As others have said, this is documented.
My understanding is that the aliasing behavior of @_
, for
, map
and grep
provides a speed and memory optimization as well as providing interesting possibilities for the creative. What happens is essentially, a pass-by-reference invocation of the construct's block. This saves time and memory by avoiding unnecessary data copying.
use strict;
use warnings;
use List::MoreUtils qw(apply);
my @array = qw( cat dog horse kanagaroo );
foo(@array);
print join "\n", '', 'foo()', @array;
my @mapped = map { s/oo/ee/g } @array;
print join "\n", '', 'map-array', @array;
print join "\n", '', 'map-mapped', @mapped;
my @applied = apply { s/fee//g } @array;
print join "\n", '', 'apply-array', @array;
print join "\n", '', 'apply-applied', @applied;
sub foo {
$_ .= 'foo' for @_;
}
Note the use of List::MoreUtils apply
function.

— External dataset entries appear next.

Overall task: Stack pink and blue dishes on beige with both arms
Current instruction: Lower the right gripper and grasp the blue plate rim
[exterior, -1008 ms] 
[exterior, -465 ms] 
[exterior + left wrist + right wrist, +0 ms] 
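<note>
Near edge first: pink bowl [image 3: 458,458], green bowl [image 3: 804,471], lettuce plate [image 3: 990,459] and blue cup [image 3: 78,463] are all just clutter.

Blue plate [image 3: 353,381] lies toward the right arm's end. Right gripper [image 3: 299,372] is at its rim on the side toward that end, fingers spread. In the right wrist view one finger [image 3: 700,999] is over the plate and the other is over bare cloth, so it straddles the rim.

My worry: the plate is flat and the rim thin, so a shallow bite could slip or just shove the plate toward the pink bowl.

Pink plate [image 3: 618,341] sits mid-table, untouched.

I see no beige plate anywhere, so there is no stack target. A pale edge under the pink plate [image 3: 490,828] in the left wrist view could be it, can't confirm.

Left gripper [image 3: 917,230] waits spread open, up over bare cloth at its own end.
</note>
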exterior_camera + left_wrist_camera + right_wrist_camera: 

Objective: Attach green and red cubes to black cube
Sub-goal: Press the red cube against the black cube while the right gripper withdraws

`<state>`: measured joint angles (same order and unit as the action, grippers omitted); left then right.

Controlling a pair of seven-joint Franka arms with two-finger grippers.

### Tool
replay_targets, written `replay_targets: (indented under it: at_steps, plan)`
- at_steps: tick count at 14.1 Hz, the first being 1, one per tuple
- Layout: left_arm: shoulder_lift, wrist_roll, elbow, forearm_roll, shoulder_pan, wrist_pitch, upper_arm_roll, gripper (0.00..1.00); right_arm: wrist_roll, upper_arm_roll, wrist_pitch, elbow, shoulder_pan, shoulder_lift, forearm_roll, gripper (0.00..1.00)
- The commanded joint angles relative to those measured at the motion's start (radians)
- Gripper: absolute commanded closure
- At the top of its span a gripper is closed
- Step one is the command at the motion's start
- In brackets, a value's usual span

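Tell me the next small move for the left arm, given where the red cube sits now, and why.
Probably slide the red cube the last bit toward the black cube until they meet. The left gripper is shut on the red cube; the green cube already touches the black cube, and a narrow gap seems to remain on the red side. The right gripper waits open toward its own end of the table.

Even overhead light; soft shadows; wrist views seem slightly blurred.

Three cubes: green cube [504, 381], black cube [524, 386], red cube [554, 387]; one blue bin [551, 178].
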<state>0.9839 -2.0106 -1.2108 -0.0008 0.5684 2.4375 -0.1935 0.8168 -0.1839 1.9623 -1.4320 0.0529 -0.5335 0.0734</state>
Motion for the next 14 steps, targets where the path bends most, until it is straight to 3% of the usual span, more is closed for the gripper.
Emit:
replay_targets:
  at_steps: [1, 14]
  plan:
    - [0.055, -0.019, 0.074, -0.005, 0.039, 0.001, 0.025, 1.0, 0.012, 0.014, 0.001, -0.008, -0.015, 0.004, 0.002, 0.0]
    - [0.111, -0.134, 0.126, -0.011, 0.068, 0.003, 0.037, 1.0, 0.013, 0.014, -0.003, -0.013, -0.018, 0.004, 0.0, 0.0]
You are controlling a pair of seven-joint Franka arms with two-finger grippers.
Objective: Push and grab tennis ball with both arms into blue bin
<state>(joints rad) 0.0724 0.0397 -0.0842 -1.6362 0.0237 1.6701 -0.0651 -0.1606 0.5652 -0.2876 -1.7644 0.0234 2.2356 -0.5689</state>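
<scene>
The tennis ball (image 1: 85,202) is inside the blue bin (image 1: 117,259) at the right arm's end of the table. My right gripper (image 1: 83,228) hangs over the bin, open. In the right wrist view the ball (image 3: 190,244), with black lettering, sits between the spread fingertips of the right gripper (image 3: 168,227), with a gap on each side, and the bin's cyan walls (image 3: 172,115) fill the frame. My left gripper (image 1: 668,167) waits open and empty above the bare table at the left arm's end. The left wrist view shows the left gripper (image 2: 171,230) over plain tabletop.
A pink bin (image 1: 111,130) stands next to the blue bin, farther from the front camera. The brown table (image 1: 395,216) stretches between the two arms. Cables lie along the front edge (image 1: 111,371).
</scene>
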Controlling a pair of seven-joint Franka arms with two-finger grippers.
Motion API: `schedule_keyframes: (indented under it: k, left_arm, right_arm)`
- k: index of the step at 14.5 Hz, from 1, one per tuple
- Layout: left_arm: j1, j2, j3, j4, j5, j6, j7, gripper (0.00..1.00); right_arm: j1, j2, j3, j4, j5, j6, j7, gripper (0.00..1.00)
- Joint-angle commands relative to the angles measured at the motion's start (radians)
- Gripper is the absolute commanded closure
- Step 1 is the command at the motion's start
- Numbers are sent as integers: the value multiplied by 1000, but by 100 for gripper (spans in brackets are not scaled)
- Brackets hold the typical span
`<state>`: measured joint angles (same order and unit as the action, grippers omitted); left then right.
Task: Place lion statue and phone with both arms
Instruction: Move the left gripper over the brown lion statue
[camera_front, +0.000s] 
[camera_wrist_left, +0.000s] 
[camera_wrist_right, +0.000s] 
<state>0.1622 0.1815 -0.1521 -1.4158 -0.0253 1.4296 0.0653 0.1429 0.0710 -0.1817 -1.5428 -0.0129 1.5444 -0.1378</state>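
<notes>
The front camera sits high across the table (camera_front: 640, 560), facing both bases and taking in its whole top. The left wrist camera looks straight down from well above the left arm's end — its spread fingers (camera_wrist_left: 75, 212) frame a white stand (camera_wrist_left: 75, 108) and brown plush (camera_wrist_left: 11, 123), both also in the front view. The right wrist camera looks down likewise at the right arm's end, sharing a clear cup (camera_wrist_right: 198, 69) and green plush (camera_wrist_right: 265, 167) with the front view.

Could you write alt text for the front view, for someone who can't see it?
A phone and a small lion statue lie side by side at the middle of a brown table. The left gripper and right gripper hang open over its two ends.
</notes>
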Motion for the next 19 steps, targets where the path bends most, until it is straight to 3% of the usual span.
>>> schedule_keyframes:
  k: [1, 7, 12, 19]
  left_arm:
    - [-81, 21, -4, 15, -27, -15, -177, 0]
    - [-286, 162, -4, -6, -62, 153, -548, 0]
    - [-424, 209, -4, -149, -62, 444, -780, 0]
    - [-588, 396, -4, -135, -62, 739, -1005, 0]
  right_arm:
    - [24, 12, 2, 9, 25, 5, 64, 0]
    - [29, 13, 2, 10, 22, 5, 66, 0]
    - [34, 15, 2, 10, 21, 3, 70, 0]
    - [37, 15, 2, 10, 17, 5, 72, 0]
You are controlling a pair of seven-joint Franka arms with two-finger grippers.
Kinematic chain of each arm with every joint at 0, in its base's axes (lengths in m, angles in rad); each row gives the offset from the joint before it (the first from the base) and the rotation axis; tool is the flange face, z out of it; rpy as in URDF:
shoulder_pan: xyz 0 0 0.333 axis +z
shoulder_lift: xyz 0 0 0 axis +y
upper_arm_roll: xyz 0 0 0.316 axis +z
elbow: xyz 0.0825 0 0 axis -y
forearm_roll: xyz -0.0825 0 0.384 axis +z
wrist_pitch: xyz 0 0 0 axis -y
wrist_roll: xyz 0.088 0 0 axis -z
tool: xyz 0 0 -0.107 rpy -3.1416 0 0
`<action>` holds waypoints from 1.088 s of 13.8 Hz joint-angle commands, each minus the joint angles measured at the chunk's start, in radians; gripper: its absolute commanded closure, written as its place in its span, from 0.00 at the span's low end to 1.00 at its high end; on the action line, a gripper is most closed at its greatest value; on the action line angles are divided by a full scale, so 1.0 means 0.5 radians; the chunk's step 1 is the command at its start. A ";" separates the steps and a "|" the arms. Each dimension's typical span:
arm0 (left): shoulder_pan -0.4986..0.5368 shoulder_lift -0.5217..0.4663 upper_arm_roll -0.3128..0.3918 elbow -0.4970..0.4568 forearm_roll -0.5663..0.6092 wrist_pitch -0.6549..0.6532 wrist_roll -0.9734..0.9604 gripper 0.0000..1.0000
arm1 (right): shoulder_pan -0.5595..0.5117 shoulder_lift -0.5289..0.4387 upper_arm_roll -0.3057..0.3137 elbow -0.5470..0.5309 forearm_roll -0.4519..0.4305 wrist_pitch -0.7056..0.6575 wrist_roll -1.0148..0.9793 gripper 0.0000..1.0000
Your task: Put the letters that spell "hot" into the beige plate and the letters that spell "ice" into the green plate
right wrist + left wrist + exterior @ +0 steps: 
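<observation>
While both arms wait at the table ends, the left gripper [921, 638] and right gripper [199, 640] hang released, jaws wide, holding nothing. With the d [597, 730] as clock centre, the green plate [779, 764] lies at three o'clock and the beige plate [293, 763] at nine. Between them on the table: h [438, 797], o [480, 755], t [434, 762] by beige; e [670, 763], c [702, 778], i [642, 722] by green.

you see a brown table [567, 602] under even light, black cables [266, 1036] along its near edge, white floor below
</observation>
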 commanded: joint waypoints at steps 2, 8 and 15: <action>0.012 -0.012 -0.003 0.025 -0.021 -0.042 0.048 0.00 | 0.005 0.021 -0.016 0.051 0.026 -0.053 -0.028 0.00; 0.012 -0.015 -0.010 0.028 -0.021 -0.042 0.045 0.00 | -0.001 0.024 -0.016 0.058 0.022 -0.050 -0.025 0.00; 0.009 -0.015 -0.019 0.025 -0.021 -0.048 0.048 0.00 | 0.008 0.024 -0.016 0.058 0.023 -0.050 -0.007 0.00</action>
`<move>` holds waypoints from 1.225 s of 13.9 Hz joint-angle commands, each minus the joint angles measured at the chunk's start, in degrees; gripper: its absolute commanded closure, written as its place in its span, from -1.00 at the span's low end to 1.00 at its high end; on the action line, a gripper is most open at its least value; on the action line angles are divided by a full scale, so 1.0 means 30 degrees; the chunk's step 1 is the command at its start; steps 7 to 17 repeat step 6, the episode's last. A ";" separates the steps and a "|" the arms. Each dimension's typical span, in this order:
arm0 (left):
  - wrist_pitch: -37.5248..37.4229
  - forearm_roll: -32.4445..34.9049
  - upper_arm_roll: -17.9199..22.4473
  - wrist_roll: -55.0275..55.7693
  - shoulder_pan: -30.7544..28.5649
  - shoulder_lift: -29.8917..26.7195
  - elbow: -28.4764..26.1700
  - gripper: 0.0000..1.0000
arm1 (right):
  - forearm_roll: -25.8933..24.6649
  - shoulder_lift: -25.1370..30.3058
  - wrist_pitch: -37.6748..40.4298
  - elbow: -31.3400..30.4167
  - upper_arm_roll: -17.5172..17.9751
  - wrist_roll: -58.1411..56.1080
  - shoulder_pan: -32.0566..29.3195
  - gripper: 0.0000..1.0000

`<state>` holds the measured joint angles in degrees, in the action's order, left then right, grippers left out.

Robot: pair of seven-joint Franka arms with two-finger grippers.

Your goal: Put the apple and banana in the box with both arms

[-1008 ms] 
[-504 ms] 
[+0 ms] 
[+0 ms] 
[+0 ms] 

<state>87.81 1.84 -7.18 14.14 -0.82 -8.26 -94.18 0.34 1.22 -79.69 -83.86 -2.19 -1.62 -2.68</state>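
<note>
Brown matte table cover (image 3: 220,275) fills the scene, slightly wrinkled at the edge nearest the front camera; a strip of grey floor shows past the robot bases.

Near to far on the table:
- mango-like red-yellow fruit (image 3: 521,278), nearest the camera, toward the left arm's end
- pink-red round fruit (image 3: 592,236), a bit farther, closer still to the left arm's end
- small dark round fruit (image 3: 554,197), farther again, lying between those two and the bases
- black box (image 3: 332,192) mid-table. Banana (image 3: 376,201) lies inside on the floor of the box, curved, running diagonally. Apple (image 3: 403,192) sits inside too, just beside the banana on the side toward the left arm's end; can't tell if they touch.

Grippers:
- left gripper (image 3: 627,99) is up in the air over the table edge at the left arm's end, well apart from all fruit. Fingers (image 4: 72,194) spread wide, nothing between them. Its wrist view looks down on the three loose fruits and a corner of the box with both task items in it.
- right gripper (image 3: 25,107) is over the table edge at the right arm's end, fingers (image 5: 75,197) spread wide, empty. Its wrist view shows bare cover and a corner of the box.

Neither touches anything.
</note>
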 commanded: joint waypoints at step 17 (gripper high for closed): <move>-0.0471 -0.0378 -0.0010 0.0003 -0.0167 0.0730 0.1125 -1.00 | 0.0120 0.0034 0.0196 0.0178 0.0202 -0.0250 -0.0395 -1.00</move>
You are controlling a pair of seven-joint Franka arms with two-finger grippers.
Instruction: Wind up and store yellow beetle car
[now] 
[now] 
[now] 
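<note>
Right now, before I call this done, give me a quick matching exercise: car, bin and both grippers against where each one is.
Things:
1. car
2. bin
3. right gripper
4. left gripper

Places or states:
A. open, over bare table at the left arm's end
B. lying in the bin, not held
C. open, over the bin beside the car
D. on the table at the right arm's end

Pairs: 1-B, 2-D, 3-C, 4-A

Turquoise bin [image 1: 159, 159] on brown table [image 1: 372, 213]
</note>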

It works like map
but makes a copy of the topic variable, rather than using a reference. If you hate writing code like:
my @foo = map { my $f = $_; $f =~ s/foo/bar/ } @bar;
you'll love apply
, which makes it into:
my @foo = apply { s/foo/bar/ } @bar;
Something to watch out for: if you pass read only values into one of these constructs that modifies its input values, you will get a "Modification of a read-only value attempted" error.